Single cell measurements of fluorescence of strain CEN.PK 113-5D transformed with either of the following vectors: pCfB319 (episomal, 2μ, URA3), pCfB329 (single integrative at locus Chr. X-2, URA3), pCfB321 (multi-integrative, Ty4Cons based, URA3) and pCfB326 (multi-integrative, Ty4Cons, fusion URA3-degradation signal). Low (grey), mid (blue) and high (orange) expression levels were arbitrarily defined and are represented.

Fig 5. Effect of the different EasyCloneMulti vector backbones on fluorescence levels of a GFP reporter gene.

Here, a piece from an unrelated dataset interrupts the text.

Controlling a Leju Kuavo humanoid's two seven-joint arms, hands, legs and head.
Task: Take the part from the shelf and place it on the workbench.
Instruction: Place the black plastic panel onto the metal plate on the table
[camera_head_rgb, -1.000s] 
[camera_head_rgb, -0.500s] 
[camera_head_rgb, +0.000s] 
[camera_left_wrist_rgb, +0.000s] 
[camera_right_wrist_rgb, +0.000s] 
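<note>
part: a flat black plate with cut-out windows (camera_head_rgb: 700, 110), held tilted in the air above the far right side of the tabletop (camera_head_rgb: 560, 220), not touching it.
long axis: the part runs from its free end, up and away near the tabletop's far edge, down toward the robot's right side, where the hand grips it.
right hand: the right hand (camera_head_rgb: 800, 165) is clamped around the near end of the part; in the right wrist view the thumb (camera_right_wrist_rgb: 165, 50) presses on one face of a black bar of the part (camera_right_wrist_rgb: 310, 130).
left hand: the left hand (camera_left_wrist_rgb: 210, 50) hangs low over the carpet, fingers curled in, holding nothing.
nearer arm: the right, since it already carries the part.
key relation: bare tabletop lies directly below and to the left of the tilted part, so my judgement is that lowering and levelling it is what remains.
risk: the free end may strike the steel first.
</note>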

Analysis of specific fluorescence levels of EasyCloneMulti vectors containing the reporter cassette P_TEF1-GFP-T_CYC1 and bearing the indicated consensus sequence for integration at Ty sequences: pCfB1136 (Ty1Cons1), pCfB1137 (Ty1Cons2), pCfB1138 (Ty2Cons), pCfB1139 (Ty3Cons), and pCfB326 (Ty4Cons). Integration of pCfB329 (single integrative, Chr. X-2) is used as reference for GFP expression from a single defined locus. The resulting fluorescence of S. cerevisiae CEN.PK.113-5D bearing either of the vectors was measured on a spectrophotometer. 16 individual clones for each vector type were tested. Average (red bars) and standard deviation (orange bar) are also represented.

Fig 6. 3HP production by S. cerevisiae strains bearing T. castaneum panD on different EasyCloneMulti vectors.

Yeast strain SCE-iL1-155 was transformed with different EasyCloneMulti vectors that are expressing T. castaneum panD: pCfB2099 (Ty1Cons1), pCfB2097 (Ty1Cons2), pCfB2096 (Ty2Cons), or pCfB799 (Ty4cons). Final 3HP titers after cultivation in synthetic fed-batch medium (m2p-Labs) are shown. Average (red bars) and standard deviation (orange bar) are also represented.